- _What the task requires_
How many lines in the records below contain the word "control"? Give only the number.

#####

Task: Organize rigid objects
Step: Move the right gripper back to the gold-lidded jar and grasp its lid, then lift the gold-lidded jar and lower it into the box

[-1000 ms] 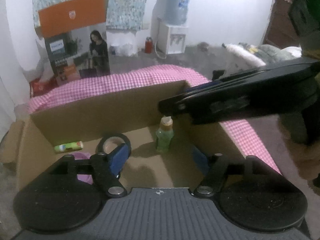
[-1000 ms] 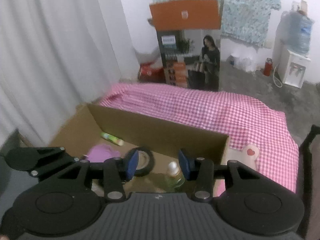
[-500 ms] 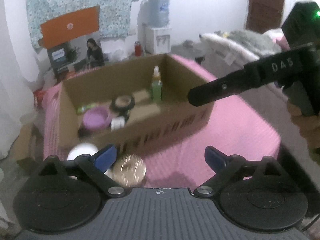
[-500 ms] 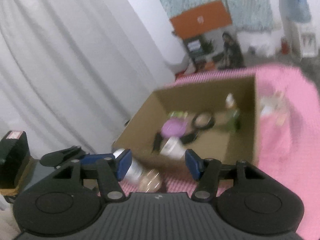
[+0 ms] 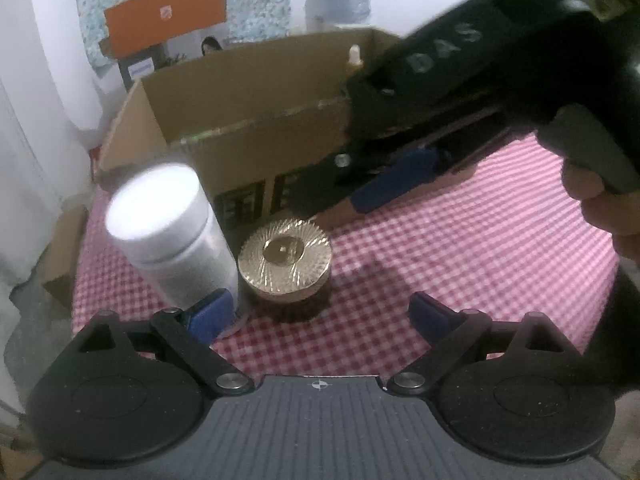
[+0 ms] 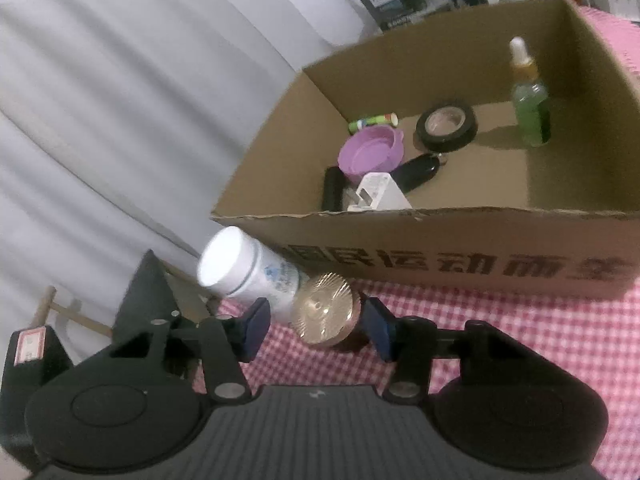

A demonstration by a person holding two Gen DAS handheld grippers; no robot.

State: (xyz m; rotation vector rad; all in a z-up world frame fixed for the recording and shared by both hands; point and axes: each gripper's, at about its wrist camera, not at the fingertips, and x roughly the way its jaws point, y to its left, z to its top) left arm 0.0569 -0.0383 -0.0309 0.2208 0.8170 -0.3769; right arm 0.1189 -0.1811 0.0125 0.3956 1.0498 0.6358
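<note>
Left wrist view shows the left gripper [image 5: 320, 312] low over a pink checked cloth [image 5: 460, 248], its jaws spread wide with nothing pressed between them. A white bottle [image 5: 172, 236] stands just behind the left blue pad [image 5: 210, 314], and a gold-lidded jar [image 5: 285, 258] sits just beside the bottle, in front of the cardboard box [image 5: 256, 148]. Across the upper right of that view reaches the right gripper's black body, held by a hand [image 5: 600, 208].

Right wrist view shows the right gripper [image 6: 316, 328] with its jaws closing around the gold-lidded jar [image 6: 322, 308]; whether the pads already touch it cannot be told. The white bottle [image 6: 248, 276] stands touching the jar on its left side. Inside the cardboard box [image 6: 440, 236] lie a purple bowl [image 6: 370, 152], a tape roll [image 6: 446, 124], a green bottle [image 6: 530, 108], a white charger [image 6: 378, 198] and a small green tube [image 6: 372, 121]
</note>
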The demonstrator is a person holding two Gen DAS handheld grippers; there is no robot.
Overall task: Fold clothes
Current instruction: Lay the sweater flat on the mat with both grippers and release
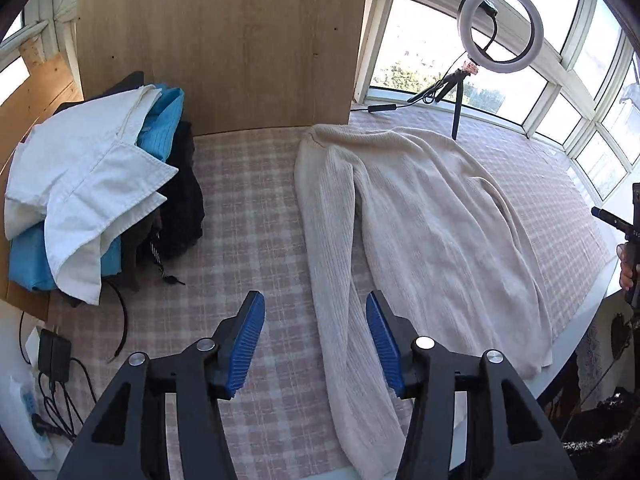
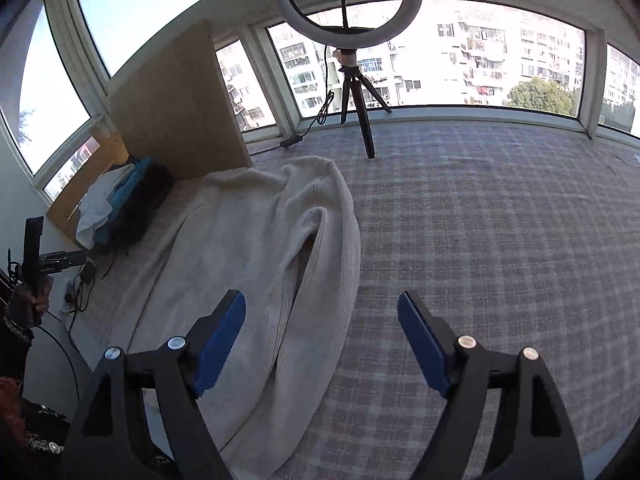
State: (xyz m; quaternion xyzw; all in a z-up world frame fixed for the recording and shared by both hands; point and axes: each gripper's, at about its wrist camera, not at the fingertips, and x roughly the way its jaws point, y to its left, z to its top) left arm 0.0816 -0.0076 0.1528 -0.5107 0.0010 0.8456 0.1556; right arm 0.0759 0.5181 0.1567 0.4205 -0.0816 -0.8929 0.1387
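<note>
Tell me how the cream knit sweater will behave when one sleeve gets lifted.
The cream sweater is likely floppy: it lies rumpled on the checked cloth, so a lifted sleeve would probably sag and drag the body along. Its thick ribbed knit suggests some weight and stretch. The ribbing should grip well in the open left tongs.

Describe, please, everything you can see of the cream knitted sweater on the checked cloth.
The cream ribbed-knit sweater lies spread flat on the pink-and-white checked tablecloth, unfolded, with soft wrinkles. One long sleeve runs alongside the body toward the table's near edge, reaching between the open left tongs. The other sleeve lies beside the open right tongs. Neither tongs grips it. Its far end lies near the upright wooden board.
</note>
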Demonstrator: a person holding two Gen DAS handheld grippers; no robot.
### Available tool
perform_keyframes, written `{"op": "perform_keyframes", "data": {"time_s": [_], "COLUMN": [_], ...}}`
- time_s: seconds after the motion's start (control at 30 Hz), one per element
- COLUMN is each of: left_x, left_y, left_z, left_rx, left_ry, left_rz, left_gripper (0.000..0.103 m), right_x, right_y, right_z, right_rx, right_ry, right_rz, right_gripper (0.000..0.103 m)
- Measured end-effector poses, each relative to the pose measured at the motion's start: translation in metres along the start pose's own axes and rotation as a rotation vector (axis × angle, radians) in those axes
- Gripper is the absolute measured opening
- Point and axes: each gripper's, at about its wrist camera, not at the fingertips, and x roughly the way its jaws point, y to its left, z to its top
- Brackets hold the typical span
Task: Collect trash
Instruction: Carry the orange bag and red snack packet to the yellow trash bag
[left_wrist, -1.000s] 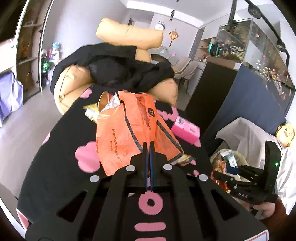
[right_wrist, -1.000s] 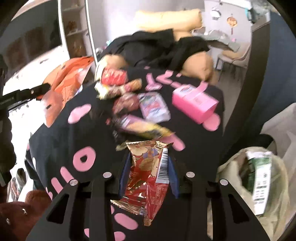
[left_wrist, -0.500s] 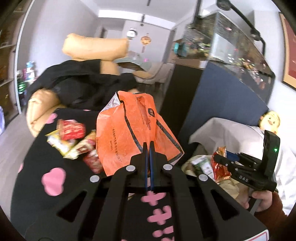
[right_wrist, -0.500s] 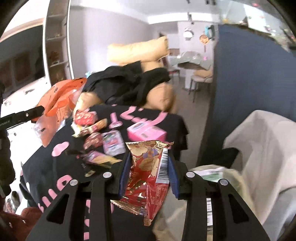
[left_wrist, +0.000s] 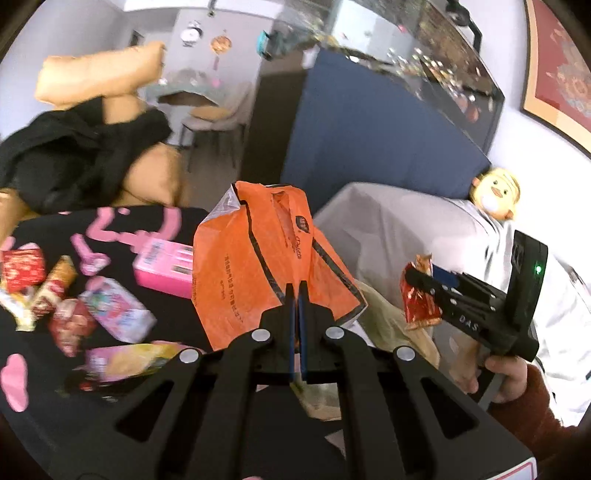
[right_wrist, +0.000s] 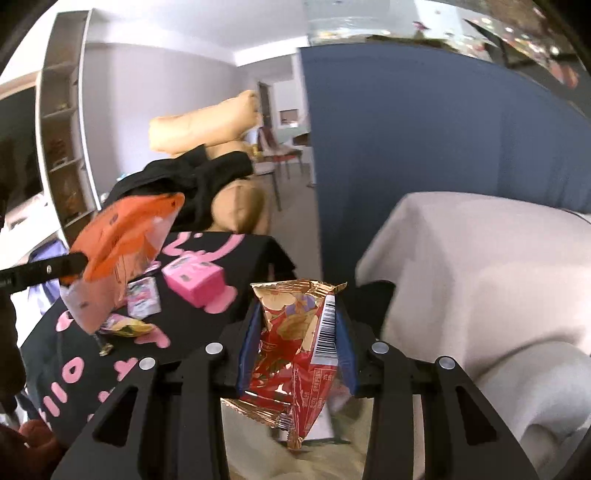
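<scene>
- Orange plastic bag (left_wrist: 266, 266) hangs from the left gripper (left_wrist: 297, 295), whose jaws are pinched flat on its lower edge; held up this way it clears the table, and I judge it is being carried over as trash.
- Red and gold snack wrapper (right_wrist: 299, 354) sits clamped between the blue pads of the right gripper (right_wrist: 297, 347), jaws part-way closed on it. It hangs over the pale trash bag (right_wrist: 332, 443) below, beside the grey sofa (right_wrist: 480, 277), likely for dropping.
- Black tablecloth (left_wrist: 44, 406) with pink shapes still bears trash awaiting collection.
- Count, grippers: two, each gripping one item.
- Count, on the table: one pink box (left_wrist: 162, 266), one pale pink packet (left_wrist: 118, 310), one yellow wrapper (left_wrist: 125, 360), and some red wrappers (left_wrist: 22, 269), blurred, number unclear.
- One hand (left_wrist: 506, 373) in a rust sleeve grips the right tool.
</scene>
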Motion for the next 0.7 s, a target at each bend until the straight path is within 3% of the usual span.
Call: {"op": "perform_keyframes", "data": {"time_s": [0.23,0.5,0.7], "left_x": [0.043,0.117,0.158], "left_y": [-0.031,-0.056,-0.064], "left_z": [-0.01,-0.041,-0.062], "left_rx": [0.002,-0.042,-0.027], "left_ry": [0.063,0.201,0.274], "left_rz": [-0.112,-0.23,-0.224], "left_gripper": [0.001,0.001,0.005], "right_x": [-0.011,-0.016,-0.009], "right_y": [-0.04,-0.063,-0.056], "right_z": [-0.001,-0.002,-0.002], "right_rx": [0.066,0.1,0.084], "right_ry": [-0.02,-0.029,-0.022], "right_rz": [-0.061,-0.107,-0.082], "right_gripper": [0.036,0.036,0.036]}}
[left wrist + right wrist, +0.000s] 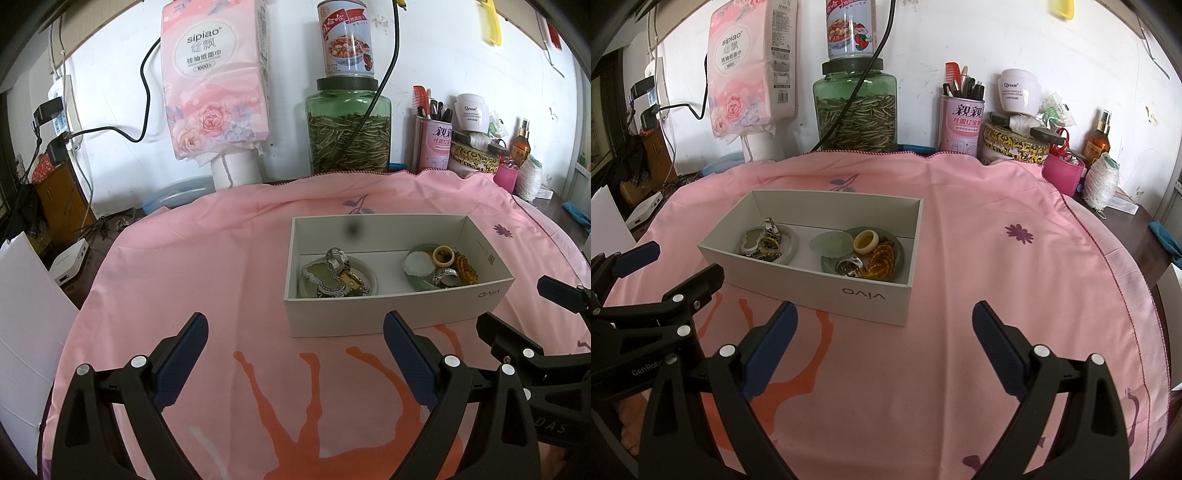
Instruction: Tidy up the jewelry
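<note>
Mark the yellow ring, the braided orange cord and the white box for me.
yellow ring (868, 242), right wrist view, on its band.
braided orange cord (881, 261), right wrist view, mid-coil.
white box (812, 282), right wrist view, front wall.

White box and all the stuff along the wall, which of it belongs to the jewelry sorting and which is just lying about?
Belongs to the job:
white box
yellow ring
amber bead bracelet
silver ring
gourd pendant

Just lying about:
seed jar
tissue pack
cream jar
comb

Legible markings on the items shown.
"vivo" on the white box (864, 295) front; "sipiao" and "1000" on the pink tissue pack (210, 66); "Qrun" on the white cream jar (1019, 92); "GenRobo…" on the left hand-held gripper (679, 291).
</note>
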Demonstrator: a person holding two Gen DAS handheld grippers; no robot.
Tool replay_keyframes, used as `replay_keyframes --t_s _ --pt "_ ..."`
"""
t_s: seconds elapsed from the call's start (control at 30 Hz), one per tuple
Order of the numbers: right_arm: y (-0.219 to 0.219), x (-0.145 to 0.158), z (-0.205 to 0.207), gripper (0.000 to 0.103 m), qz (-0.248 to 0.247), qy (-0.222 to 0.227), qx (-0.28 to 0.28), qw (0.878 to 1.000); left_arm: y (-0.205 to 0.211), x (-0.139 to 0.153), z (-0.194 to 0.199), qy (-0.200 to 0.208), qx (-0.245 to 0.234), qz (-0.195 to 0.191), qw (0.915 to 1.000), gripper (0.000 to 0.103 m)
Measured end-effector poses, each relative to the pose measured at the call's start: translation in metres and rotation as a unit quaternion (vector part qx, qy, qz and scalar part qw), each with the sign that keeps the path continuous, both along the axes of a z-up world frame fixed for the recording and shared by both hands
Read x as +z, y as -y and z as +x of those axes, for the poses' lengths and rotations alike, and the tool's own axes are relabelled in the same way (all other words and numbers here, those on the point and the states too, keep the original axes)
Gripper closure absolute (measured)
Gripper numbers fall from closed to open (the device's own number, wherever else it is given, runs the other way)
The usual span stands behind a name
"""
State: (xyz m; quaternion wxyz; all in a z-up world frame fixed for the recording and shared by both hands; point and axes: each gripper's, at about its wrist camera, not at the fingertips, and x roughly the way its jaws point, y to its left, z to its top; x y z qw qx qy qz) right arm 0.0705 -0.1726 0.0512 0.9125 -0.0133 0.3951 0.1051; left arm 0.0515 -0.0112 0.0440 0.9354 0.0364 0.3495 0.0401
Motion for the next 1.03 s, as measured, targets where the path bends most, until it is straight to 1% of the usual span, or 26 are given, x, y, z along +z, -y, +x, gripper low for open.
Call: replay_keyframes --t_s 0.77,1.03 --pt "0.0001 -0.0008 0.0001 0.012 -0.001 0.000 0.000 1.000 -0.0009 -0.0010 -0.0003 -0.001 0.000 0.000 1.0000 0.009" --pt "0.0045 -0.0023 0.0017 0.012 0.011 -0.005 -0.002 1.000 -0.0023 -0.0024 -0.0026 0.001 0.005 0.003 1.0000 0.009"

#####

- _Answer box_
2